ArrowArtboardCreated with Sketch.Title ChevronTitle ChevronIcon FacebookIcon LinkedinIcon Mail ContactPath LayerIcon MailPositive ArrowIcon PrintIcon Twitter
Trade war

Trump vows to hike China tariffs Friday as trade talks resume

Beijing says it still plans to send a delegation to the US despite twitter threats

WASHINGTON/NEW YORK -- U.S. President Donald Trump has threatened to dramatically increase tariffs on Chinese imports just as the two sides are set to resume trade talks this week. The surprise warning drew a muted response from Beijing, however, with China's foreign ministry saying only that it still plans to send a delegation to Washington.

Trump said on Sunday that the U.S. will raise the tariffs on $200 billion worth of Chinese goods to 25% from the current rate of 10% on Friday, signaling frustration over the lack of progress in the bilateral trade talks.

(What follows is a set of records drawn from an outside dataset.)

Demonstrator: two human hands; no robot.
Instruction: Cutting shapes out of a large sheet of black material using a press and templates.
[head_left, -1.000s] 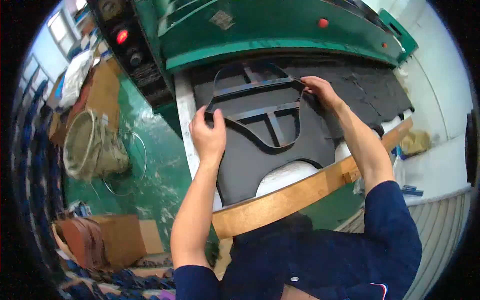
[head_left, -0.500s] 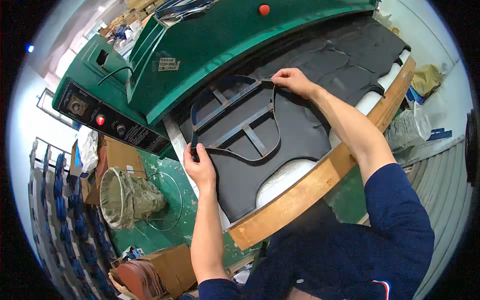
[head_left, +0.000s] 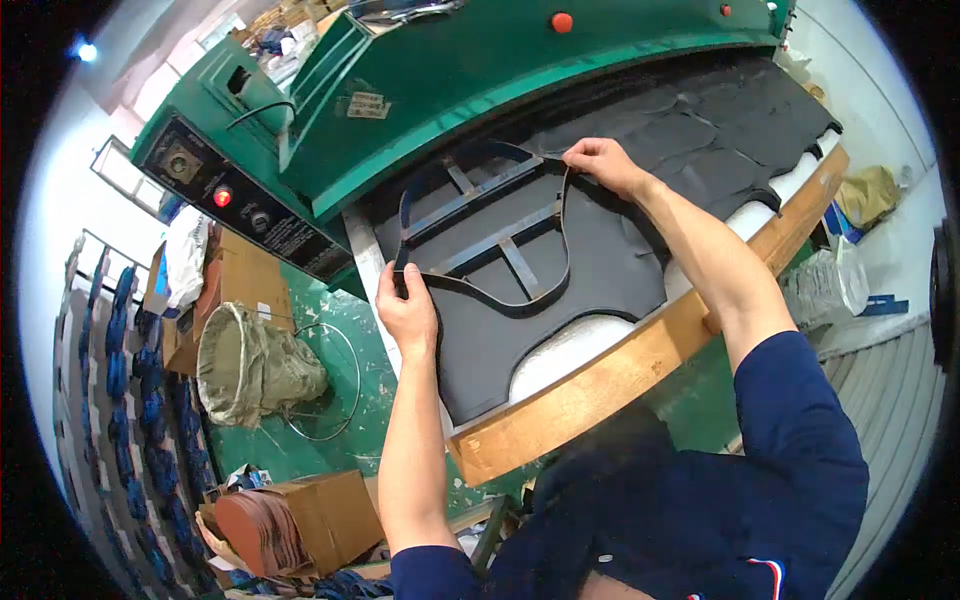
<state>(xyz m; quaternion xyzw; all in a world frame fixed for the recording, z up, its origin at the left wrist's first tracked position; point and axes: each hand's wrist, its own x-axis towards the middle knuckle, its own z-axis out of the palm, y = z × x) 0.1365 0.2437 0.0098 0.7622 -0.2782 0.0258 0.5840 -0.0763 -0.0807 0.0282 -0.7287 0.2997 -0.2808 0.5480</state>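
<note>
Both pinching the cutting die (head_left: 518, 268), my left hand (head_left: 409, 316) and right hand (head_left: 609, 168) should level it on black sheeting (head_left: 612, 268) beneath.

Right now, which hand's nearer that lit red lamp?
Left. Your left hand grips the cutting die, right of the red lamp; your right hand, at the die's right rim, is farther off.

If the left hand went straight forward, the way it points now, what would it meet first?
The left hand would first meet the metal frame, which is in its grip; beyond that, perhaps the green machine, though depth is unclear.
</note>
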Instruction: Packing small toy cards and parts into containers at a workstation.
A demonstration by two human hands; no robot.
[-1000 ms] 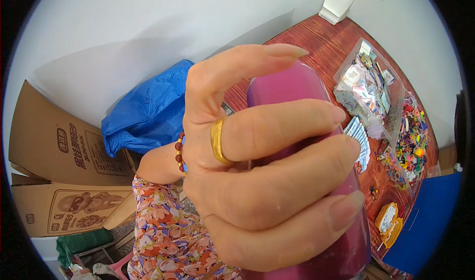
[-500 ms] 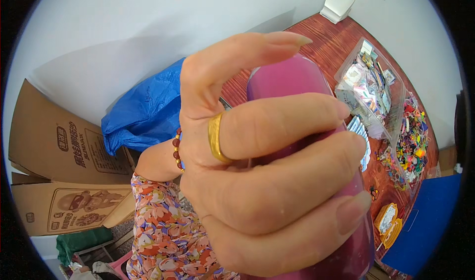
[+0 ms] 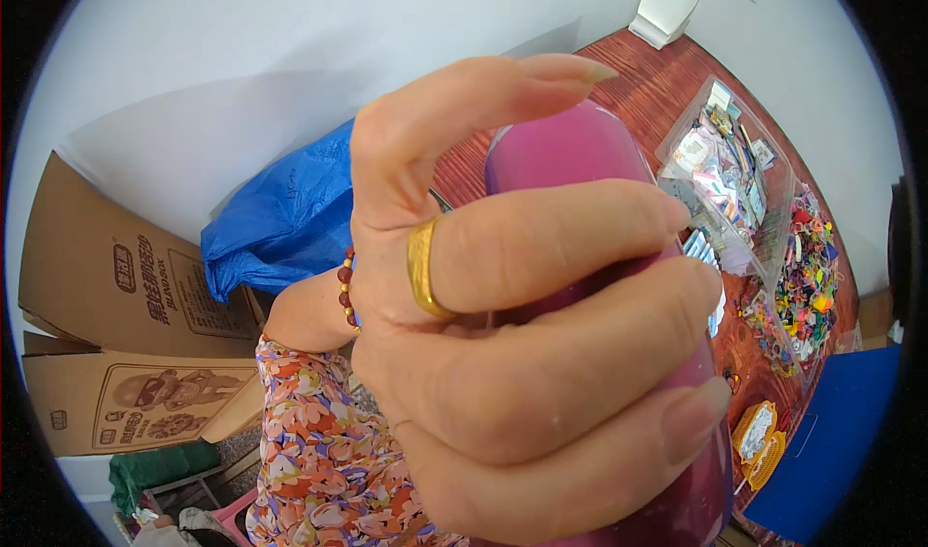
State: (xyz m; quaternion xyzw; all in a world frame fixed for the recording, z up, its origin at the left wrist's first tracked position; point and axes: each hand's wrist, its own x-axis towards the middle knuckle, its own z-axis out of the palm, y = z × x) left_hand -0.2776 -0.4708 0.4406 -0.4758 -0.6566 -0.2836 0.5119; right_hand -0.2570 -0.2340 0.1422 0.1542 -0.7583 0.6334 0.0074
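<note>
Very close to the camera, my left hand (image 3: 532, 344) is wrapped round a glossy pink-purple slab (image 3: 570, 151) with rounded corners and a clear rim. Its kind I cannot make out. Three fingers bend across its face, one with a gold ring (image 3: 422, 267); the topmost finger curls over its upper end. My thumb is hidden. A beaded bracelet (image 3: 345, 291) circles the wrist, and the arm runs back to a floral garment (image 3: 329, 441) at lower left. My right hand is out of view.
Cardboard boxes (image 3: 126, 267) and a blue plastic bag (image 3: 280, 218) stand left. On the reddish wooden table (image 3: 619, 73) lie a clear tray (image 3: 778, 223) of small packets, a heap of colourful trinkets (image 3: 807, 276), an orange basket (image 3: 759, 441) and a blue panel (image 3: 831, 441).
My left hand keeps its grip on the pink-purple slab, with its fingertips a trifle farther right. The surroundings have shifted slightly in view.
</note>
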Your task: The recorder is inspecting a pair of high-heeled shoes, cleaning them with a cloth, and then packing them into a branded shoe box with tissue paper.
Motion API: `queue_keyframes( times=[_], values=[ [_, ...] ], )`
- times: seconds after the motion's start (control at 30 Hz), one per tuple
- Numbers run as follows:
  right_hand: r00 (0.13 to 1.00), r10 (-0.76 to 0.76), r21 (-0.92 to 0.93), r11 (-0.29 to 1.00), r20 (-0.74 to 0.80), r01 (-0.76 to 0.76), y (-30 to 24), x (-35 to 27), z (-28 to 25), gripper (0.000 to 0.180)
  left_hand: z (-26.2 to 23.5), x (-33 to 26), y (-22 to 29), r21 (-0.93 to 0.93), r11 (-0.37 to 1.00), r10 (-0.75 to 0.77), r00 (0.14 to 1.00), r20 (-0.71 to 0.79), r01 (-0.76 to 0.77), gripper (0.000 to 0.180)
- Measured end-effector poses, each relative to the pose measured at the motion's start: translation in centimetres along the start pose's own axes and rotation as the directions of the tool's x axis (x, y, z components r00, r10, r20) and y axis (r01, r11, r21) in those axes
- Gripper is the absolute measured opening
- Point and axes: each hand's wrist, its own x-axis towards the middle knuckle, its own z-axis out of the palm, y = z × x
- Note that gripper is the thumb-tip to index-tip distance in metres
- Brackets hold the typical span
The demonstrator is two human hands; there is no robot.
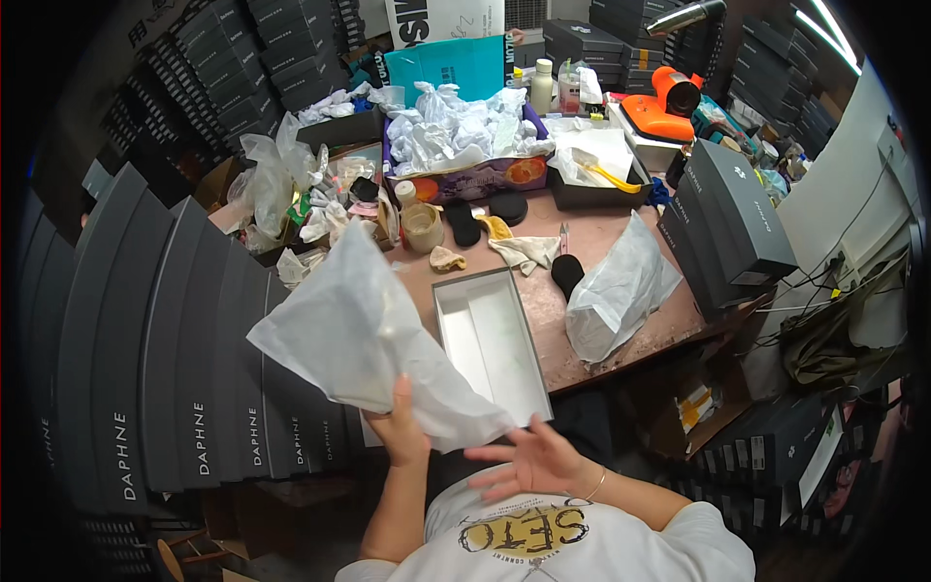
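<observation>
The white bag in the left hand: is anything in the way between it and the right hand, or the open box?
Nothing visible stands between the white bag and the right hand, open near its lower corner; contact is hard to tell. Nothing visible blocks the open box either; the bag partly overlaps it in view.

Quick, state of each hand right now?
Left hand: closed, holding a white bag.
Right hand: open, by the bag's lower corner; contact can't be told.

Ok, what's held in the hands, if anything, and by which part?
The left hand holds a white wrapper by its near edge; the right hand is open near its corner.
</observation>
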Motion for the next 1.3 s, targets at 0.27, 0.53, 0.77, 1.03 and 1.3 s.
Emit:
queue_keyframes(
  times=[0.27,0.53,0.77,1.03,1.3],
  values=[
    [0.297,-0.926,-0.705,0.37,-0.232,0.604,-5.2,-5.3,-0.7,0.059,3.9,-2.0,-1.8,0.436,0.875,-0.338,0.38,0.861,-0.211,0.052],
    [0.174,-0.971,-0.753,0.238,-0.165,0.614,-6.5,-6.8,1.4,0.059,5.3,6.6,-15.1,0.664,0.61,-0.571,0.821,-0.01,0.432,0.082],
    [0.417,-0.908,-0.85,0.252,-0.042,0.463,-7.1,-2.2,1.8,0.06,4.1,8.4,-9.3,0.562,0.816,-0.097,0.926,0.366,-0.137,0.022],
    [0.735,-0.553,-0.6,-0.452,-0.392,-0.66,-6.8,8.6,-4.5,0.073,0.5,11.2,5.0,0.667,0.663,0.266,0.94,0.215,-0.34,0.021],
    [0.756,-0.592,-0.654,-0.694,0.278,-0.303,-5.3,3.2,4.3,0.083,1.7,8.3,-7.8,0.378,0.926,-0.134,0.953,0.271,0.023,0.05]
  ],
)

In a pair of tweets Sunday, the president wrote, "For 10 months, China has been paying Tariffs to the USA of 25% on 50 Billion Dollars of High Tech, and 10% on 200 Billion Dollars of other goods. These payments are partially responsible for our great economic results. The 10% will go up to 25% on Friday."

The president also said he will "shortly" impose a 25% tariff on the remaining $325 billion worth of Chinese goods that are currently not subject to punitive duties.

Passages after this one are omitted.